The insidious nature of SII, both in its delayed development and associated poisoning exposures, cannot be underestimated. The emergency clinician’s ability to suspect, diagnose, and expertly manage SII is crucial. Management is mainly supportive, and some management strategies—such as hyperbaric oxygen, proactive airway management, and ventilation techniques—remain controversial. Standardized diagnostic criteria for SII are lacking, treatment strategies are suboptimal, and morbidity and mortality remain high. This issue of Emergency Medicine Practice presents a comprehensive review of the existing literature, offers best-practice recommendations on the management of patients with SII, and highlights areas where further research is necessary. For information about assessing and treating patients with thermal burns, see the February 2018 issue of Emergency Medicine Practice, “Emergency Department Management of Patients With Thermal Burns,” available at www.ebmedicine.net/Burns.

 

Selected Abbreviations

ALI Acute lung injury
ARDS Acute respiratory distress syndrome
COHb Carboxyhemoglobin
CO Carbon monoxide
CN Cyanide
FiO2 Fraction of inspired oxygen
PaO2 Partial pressure of oxygen, arterial
SII Smoke inhalation injury
TBSA Total body surface area

 

Critical Appraisal of the Literature

A literature search was performed via PubMed using the following main search terms: inhalation injury, burns, inhalation, inhalation exposure, smoke inhalation, chemical inhalation, carbon monoxide, carbon monoxide poisoning, hydrogen cyanide, and cyanide. Additional MeSH pairings were used to expand and include airway management strategies, ED patient population, and to limit the studies to those with adult patients and published in English. Once a list of pertinent studies was obtained, we selectively reviewed reference lists to find additional relevant articles. Overall, 1098 articles were identified and 87 were deemed applicable to be included. Many of the identified articles were retrospective studies, case reports, and literature reviews. Some prospective studies exist, but overall, we found a paucity of prospective, blinded, randomized controlled trials pertaining to fire-related inhalation injury.

 

Risk Management Pitfalls for Smoke Inhalation Injury

3. “The patient had normal vitals and appeared well, so I didn’t anticipate airway compromise.”

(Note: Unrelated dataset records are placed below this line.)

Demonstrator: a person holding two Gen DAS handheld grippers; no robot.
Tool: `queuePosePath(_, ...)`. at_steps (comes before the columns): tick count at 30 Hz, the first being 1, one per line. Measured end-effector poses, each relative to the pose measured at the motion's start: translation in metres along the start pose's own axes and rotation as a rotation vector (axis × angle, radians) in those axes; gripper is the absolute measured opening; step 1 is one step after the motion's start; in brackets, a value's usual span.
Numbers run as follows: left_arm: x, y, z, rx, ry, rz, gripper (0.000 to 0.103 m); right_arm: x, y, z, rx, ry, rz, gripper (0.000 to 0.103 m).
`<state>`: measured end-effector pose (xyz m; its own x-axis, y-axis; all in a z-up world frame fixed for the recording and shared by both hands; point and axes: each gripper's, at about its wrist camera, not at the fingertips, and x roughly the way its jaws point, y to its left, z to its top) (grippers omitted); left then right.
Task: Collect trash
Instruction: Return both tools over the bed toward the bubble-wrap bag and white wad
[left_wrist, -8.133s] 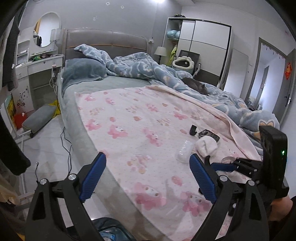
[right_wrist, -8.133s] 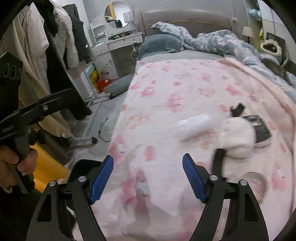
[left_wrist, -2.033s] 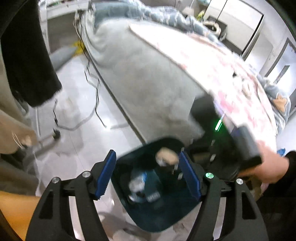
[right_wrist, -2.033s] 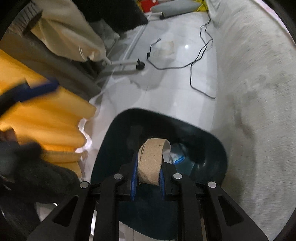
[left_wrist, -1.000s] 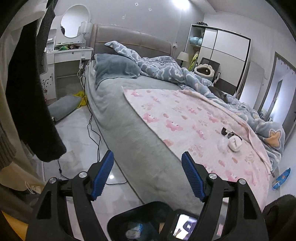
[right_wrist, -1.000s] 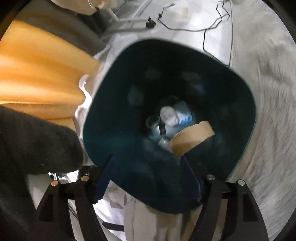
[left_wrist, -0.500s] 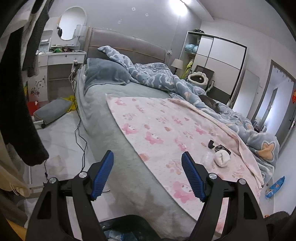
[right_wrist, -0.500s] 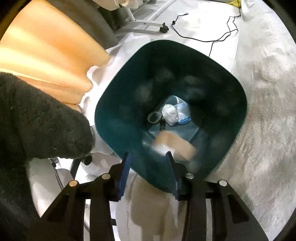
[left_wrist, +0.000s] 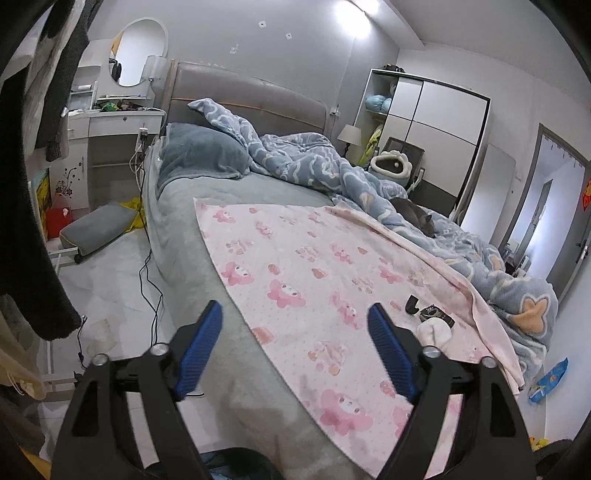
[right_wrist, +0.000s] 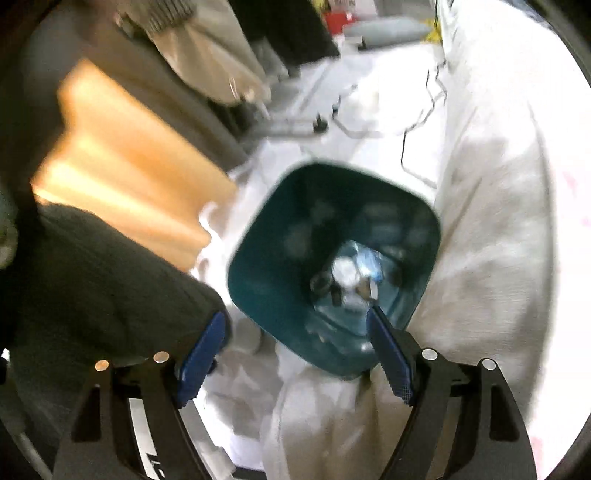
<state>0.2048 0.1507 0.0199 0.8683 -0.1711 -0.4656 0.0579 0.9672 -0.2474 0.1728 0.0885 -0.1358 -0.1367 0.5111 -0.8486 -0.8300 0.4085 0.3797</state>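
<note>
My left gripper (left_wrist: 295, 339) is open and empty, held above the near side of the bed. On the pink blanket (left_wrist: 303, 273) lie a white crumpled wad (left_wrist: 435, 331), a dark wrapper (left_wrist: 436, 314) and a small black piece (left_wrist: 410, 303), right of the gripper. My right gripper (right_wrist: 295, 345) is open and empty above the dark teal trash bin (right_wrist: 266, 273) on the floor. The bin holds blurred trash (right_wrist: 351, 277), white and bluish pieces. The bin's edge barely shows at the bottom of the left wrist view (left_wrist: 236, 467).
The grey mattress side (right_wrist: 491, 221) stands right of the bin. Black cables (left_wrist: 147, 273) run over the floor. Hanging clothes (left_wrist: 26, 206) and a dark sleeve (right_wrist: 96, 280) are at the left. A blue packet (left_wrist: 550, 380) lies on the floor beyond the bed. A cat (left_wrist: 413, 218) rests on the duvet.
The right gripper let the cardboard tape roll fall into the bin, opened and drew back. The left gripper swung up from the bin toward the bed.
</note>
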Motion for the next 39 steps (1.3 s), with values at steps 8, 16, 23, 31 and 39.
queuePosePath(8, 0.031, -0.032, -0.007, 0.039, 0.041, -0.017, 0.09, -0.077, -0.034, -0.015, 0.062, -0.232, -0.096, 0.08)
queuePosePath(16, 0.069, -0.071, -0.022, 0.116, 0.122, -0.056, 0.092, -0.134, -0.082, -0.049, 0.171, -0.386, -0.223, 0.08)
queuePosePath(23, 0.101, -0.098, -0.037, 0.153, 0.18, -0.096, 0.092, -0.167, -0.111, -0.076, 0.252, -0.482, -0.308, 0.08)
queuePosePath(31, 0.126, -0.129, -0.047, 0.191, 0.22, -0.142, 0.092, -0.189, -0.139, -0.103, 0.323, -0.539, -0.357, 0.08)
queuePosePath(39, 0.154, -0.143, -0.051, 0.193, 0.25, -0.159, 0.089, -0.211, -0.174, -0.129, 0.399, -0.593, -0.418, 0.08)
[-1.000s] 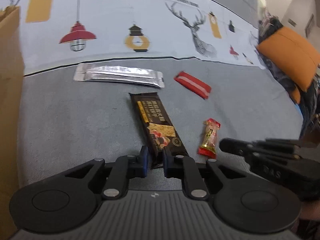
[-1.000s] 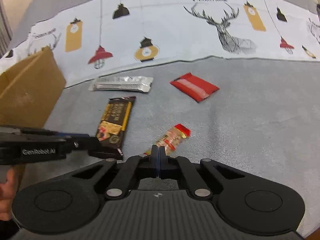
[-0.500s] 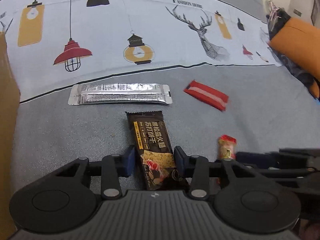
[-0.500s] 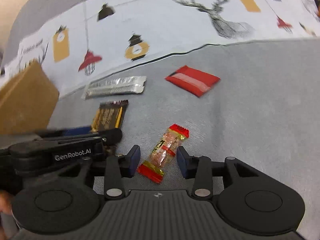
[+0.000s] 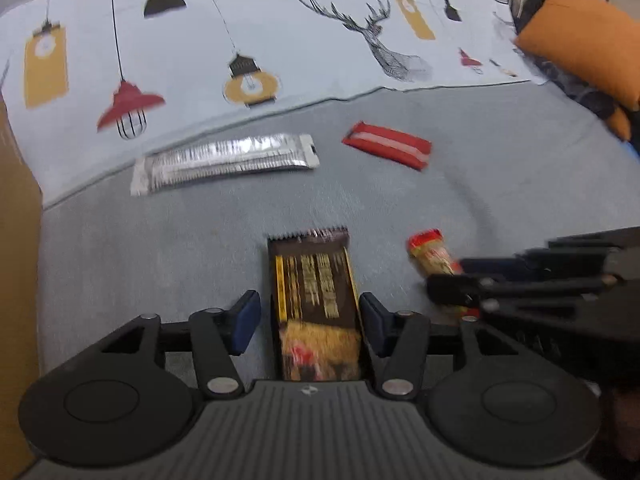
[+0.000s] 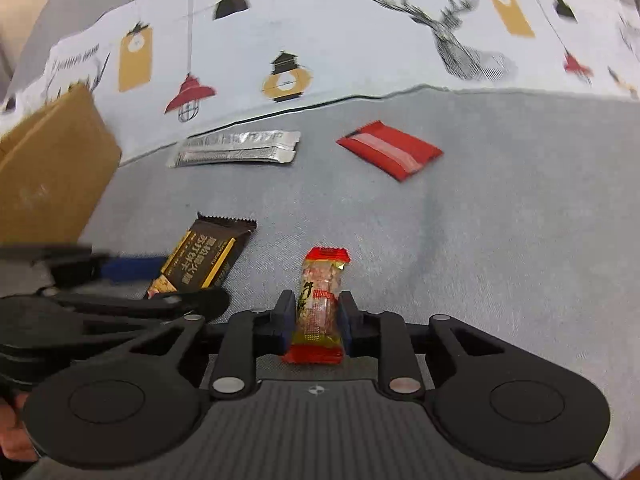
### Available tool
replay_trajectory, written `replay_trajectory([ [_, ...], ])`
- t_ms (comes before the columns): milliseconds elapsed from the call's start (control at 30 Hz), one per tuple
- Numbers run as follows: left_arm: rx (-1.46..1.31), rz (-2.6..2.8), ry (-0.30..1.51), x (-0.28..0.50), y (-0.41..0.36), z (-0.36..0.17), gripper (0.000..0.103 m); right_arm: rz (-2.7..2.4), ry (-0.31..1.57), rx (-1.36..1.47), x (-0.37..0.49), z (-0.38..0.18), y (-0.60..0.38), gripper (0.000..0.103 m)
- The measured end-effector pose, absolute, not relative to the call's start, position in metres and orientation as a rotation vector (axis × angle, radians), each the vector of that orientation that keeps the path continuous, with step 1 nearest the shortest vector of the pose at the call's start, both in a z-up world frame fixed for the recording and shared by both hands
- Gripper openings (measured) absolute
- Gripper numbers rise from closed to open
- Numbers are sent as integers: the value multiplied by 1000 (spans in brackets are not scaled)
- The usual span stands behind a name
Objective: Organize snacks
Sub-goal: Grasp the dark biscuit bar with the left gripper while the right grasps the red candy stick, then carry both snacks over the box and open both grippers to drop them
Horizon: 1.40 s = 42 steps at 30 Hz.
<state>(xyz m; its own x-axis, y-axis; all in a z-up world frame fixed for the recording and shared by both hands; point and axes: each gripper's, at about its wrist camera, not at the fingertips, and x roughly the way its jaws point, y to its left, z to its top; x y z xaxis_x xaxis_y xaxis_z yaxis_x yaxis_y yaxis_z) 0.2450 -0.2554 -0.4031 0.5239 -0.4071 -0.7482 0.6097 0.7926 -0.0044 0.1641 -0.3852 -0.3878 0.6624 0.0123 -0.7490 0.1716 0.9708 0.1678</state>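
Here the cardboard box (image 6: 48, 168) stands far left on the grey bed cover (image 6: 500, 240). The dark biscuit bar (image 5: 314, 300) lies lengthwise between the left gripper (image 5: 308, 322) fingers, open wider than it, not yet gripping. The red-ended candy (image 6: 320, 304), smallest, sits lengthwise within the right gripper (image 6: 314, 318), fingers closed against its sides.

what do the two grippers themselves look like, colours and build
Both the left gripper and right gripper are matte black plastic: a ribbed grey-black body, two round discs at the sides, linkage bars with silver rivets, and dark blue pads on the fingertips. A small round emblem marks each body's centre. No cables show.
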Motion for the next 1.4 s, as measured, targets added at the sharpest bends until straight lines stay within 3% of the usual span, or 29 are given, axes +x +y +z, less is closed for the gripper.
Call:
replay_trajectory([
  [67,240,-631,836,253,-257,-400,43,-95,843,241,166,-389,-387,24],
  [300,174,-664,879,249,-247,-385,43,-87,849,293,170,-376,-389,19],
  [500,71,-620,868,234,-220,-331,43,-43,718,310,147,-325,-370,19],
  [1067,-161,-481,626,178,-47,-211,43,129,547,320,103,-211,-222,19],
  [1400,-262,-375,367,157,38,-140,43,283,416,246,113,-138,-146,19],
])
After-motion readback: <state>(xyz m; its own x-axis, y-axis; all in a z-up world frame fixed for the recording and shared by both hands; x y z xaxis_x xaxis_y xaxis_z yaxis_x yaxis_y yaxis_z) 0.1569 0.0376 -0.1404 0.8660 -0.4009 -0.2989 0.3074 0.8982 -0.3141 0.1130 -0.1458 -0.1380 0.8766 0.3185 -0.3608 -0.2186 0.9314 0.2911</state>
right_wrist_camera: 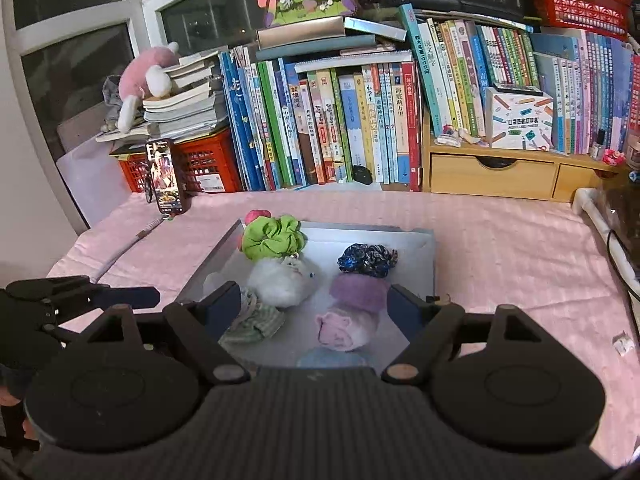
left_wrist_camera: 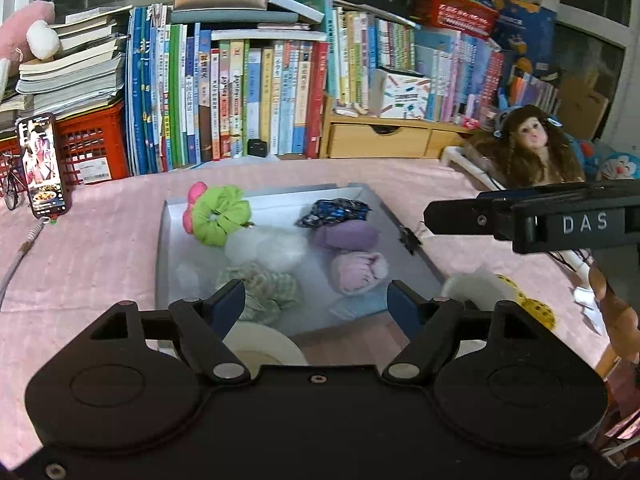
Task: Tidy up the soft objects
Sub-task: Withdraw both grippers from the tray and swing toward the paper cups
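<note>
We hold the left gripper [left_wrist_camera: 316, 300] and right gripper [right_wrist_camera: 316, 304] apart, empty, above the shallow grey tray [right_wrist_camera: 424, 248]; its light, squashy lime-green fabric scrunchie [right_wrist_camera: 272, 238] at eleven o'clock wants pinching across its ruffle.

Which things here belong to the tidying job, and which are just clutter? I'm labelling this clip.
Job: grey shallow tray; green fabric scrunchie; white fluffy pom-pom; dark blue patterned scrunchie; purple knitted roll; pink knitted roll.
Lying about: black smartphone; brown-haired doll.
</note>
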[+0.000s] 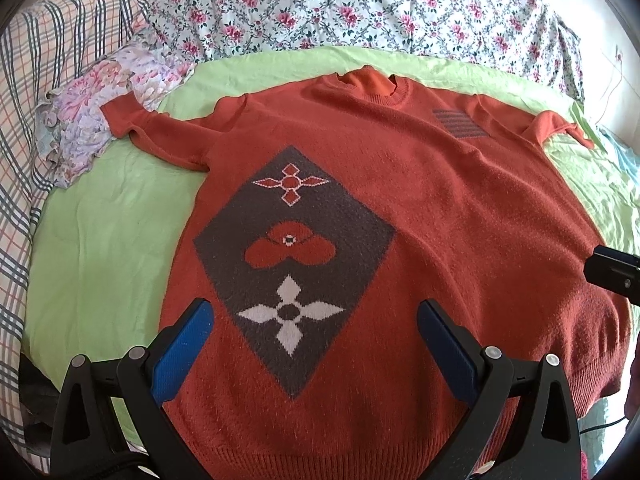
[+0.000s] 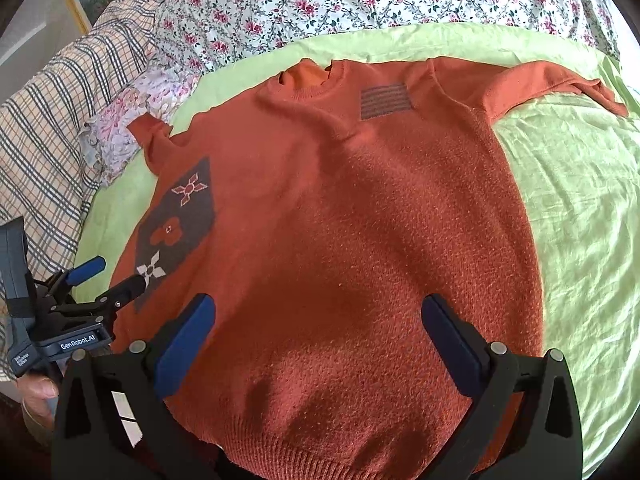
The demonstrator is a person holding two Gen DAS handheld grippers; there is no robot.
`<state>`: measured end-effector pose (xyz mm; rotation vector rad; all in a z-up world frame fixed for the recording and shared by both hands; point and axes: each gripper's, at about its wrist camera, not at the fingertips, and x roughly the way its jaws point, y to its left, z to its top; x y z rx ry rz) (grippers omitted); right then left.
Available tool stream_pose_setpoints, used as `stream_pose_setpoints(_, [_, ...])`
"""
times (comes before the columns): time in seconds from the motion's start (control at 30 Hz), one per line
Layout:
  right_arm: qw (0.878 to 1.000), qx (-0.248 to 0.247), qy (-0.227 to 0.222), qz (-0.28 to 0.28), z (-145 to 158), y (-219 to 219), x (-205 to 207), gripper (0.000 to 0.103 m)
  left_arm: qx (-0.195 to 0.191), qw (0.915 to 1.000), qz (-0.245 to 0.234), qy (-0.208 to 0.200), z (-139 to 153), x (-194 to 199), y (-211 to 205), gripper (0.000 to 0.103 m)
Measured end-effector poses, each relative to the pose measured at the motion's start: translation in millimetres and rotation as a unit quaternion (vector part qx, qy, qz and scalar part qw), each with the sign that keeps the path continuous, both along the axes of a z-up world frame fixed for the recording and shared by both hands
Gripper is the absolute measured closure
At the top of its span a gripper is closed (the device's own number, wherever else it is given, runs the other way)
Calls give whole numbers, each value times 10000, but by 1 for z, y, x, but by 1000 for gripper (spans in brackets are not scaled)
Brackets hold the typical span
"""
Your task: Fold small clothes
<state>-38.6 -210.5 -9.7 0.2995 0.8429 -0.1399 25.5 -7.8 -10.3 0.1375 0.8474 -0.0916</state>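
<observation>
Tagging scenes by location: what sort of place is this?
Most likely a bedroom, on a bed: the orange sweater lies flat on a green sheet, with a floral quilt and a plaid blanket bunched behind it.

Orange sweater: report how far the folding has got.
Done: the orange sweater is spread flat, front up, on the green sheet, both sleeves out to the sides. In hand: nothing; the left hand-held gripper and right hand-held gripper both hover open above the hem area, gripping no fabric. Left: every fold. Sleeves are not turned in and the body is not doubled over.
</observation>
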Motion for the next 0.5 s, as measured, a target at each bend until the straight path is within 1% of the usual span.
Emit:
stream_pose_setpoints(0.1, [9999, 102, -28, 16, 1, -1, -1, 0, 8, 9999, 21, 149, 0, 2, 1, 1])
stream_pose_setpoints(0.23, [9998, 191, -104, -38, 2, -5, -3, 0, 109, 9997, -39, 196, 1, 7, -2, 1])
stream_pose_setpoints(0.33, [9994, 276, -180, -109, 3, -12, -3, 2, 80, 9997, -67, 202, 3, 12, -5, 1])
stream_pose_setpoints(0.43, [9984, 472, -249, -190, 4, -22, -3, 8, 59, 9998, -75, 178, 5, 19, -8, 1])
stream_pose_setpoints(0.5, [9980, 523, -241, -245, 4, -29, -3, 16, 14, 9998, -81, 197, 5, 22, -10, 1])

The onset of SII can occur in the absence of clinical signs or symptoms, as laryngeal edema can take 24 hours to develop. An extended period of observation is therefore recommended, and if any concerning signs or symptoms of inhalation injury are present, the patient should be admitted to a burn unit for close monitoring and possible bronchoscopy.

6. “When the patient presented with altered mental status, I assumed it was due to hypoxia and chemical toxicity.”

The approach to burn patients should be similar to that of trauma patients, as concomitant traumatic injury is common. Patients should be assessed with a primary survey, followed by a secondary survey. Once the patient is stabilized, occult trauma should be considered in the workup of the patient, especially in the setting of signs such as altered consciousness or pain.

10. “The patient had only mild respiratory distress initially, so I discharged him after 2 hours of observation in the ED.”

Patients should be discharged from the ED only if they are completely asymptomatic, without concerning history for potential SII. Otherwise, if any degree of inhalation injury is suspected, the patient should be transferred to a burn center and admitted for close monitoring and possible bronchoscopic evaluation.

 

Tables and Figures

Table 1. Classification of Inhalation Injury

 

References

Evidence-based medicine requires a critical appraisal of the literature based upon study methodology and number of patients. Not all references are equally robust. The findings of a large, prospective, randomized, and blinded trial should carry more weight than a case report.

To help the reader judge the strength of each reference, pertinent information about the study is included in bold type following the reference, where available. In addition, the most informative references cited in this paper, as determined by the authors, are noted by an asterisk (*) next to the number of the reference.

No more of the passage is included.